Menurut informasi terbaru, BBWSC3 telah mengirimkan tim untuk mengambil sampel air dan memeriksa kondisi sekitar. Proses ini memakan waktu beberapa hari, tetapi hasilnya akan segera diumumkan. Wawan Gunawan menyatakan bahwa pihaknya akan memastikan akar masalah dan menindaklanjuti tindakan pencegahan agar kejadian serupa tidak terulang.
Sementara itu, warga tetap berharap pemerintah bisa mempercepat penanganan masalah ini.
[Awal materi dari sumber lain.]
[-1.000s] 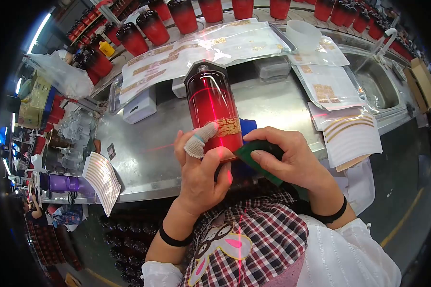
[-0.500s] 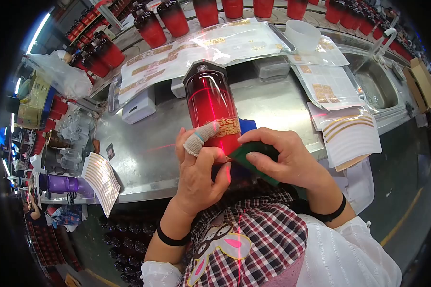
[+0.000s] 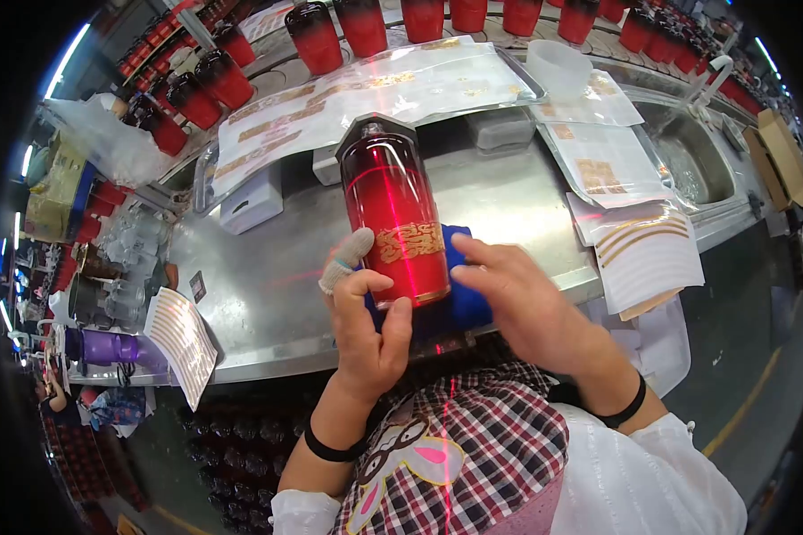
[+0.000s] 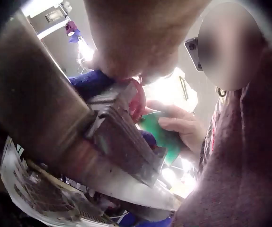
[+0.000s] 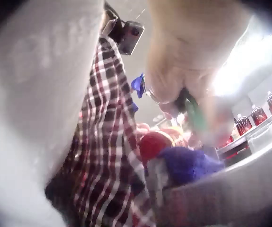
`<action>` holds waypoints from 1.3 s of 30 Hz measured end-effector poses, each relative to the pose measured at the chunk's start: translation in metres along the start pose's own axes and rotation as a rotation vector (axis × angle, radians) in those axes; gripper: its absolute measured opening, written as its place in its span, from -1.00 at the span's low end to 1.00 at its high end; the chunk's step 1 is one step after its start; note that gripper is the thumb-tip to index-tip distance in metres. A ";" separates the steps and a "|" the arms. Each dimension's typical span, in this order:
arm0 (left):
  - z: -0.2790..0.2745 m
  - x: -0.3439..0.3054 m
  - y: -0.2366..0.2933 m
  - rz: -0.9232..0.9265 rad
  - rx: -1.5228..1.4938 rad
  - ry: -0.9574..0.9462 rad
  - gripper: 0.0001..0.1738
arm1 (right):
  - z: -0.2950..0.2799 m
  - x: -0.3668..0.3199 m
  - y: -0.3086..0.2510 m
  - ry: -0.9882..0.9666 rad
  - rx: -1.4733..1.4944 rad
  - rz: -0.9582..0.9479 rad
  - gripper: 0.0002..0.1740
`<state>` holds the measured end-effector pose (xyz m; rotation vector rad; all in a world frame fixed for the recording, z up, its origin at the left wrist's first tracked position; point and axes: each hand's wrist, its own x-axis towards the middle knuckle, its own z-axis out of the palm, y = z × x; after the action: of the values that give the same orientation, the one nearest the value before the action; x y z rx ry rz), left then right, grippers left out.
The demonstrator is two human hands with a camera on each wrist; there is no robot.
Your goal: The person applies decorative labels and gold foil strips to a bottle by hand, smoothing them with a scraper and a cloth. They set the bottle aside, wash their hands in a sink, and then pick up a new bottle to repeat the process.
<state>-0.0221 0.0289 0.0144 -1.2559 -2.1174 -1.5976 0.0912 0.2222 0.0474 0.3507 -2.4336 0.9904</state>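
Observation:
A glossy red bottle [image 3: 388,196], dark towards its neck, lies neck-away on a blue cloth [image 3: 468,303], its shoulder at a dark angular rest [image 3: 355,130]. A gold patterned decal [image 3: 410,245] spans its lower body. My left hand [image 3: 366,330] holds the bottle by its base, thumb at the bottom edge and index finger on the lower side. One left finger wears a knitted finger cover [image 3: 343,259] and sits by the bottle's left side. My right hand [image 3: 535,312] hovers right of the bottle, gripping a flat green scraper [image 4: 162,135], which the hand hides in the head view.
Behind the bottle, a tray carries gold decal sheets [image 3: 303,111]. Red bottles [image 3: 312,40] line the curved conveyor at the back. A translucent cup [image 3: 558,67], a sink [image 3: 700,165] and striped sheets [image 3: 651,250] are at the right; a striped sheet [image 3: 183,339] overhangs the left edge.
My right hand has drawn back rightwards from the bottle. My left fingers have slid left off the decal, and the bottle has turned so more decal shows. The back bottles have shifted left.

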 end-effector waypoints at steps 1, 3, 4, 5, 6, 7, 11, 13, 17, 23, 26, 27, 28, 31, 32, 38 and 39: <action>0.001 -0.001 0.000 -0.008 -0.044 0.012 -0.73 | 0.009 -0.006 0.002 -0.024 -0.005 -0.007 -0.38; 0.002 -0.003 -0.001 -0.034 -0.079 0.011 -0.73 | 0.014 -0.008 -0.003 -0.074 -0.080 -0.011 -0.33; 0.002 -0.003 -0.001 -0.047 -0.094 0.013 -0.73 | 0.016 -0.008 -0.004 -0.100 -0.115 -0.016 -0.31; 0.002 -0.003 -0.002 -0.034 -0.089 0.012 -0.73 | 0.018 -0.009 -0.004 -0.106 -0.132 -0.015 -0.27; 0.002 -0.003 -0.002 -0.022 -0.085 0.010 -0.73 | 0.019 -0.009 -0.004 -0.107 -0.133 -0.018 -0.27; 0.002 -0.002 -0.002 -0.008 -0.082 0.009 -0.72 | 0.018 -0.009 -0.004 -0.107 -0.135 -0.021 -0.27; 0.003 -0.003 -0.003 -0.021 -0.077 0.004 -0.72 | 0.017 -0.008 -0.005 -0.118 -0.131 -0.020 -0.27; 0.003 -0.003 -0.002 -0.019 -0.074 0.005 -0.72 | 0.018 -0.007 -0.004 -0.108 -0.099 -0.012 -0.26; 0.004 -0.003 0.001 -0.060 -0.129 0.020 -0.71 | 0.021 -0.006 -0.005 -0.080 -0.110 -0.009 -0.27; 0.003 -0.003 -0.004 -0.009 -0.065 0.009 -0.72 | 0.022 -0.008 -0.001 -0.055 -0.055 -0.019 -0.27; 0.003 -0.004 -0.003 -0.028 -0.073 0.007 -0.72 | 0.024 -0.007 -0.003 -0.054 -0.082 0.005 -0.27; 0.003 -0.004 -0.002 -0.028 -0.073 0.010 -0.72 | 0.024 -0.007 -0.004 -0.055 -0.077 0.013 -0.29; 0.003 -0.003 -0.002 -0.027 -0.073 0.013 -0.72 | 0.023 -0.006 -0.006 -0.054 -0.073 0.020 -0.30; 0.002 -0.003 0.000 -0.050 -0.050 -0.003 -0.72 | 0.021 -0.005 -0.005 -0.061 -0.063 0.023 -0.30; 0.002 -0.004 -0.001 -0.055 -0.067 0.003 -0.72 | 0.022 -0.006 -0.005 -0.065 -0.058 0.021 -0.30; 0.003 -0.004 -0.001 -0.039 -0.056 0.006 -0.72 | 0.025 -0.004 -0.004 -0.035 -0.058 -0.003 -0.30; 0.003 -0.004 0.000 -0.045 -0.051 0.005 -0.72 | 0.025 -0.004 -0.004 -0.041 -0.062 -0.006 -0.31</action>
<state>-0.0191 0.0295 0.0111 -1.2262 -2.1294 -1.6821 0.0878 0.2018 0.0324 0.3599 -2.4926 0.9115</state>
Mereka mengkhawatirkan dampak jangka panjang terhadap lingkungan dan pertanian sekitar. “Kalau tidak segera diperbaiki, kondisi ini bisa mengganggu kehidupan kita selama bertahun-tahun,” kata Wiwi, yang sebelumnya telah melihat efek pencemaran selama beberapa musim.
Dengan berbagai upaya yang dilakukan, diharapkan Sungai Ciujung dapat pulih kembali. Namun, tantangan utama tetap ada, yaitu memastikan sumber polusi ditemukan dan diperbaiki. Selain itu, masyarakat sekitar juga dianjurkan untuk tetap memantau kondisi air dan melaporkan perubahan yang terjadi secara berkala.
Video “Penampakan Sungai Ciujung Serang yang Kini Menghitam, Ikan-ikan Mati” bisa ditonton untuk melihat langsung situasi yang terjadi. Dengan penampilan visual tersebut, masyarakat semakin menyadari betapa seriusnya masalah lingkungan di daerah tersebut.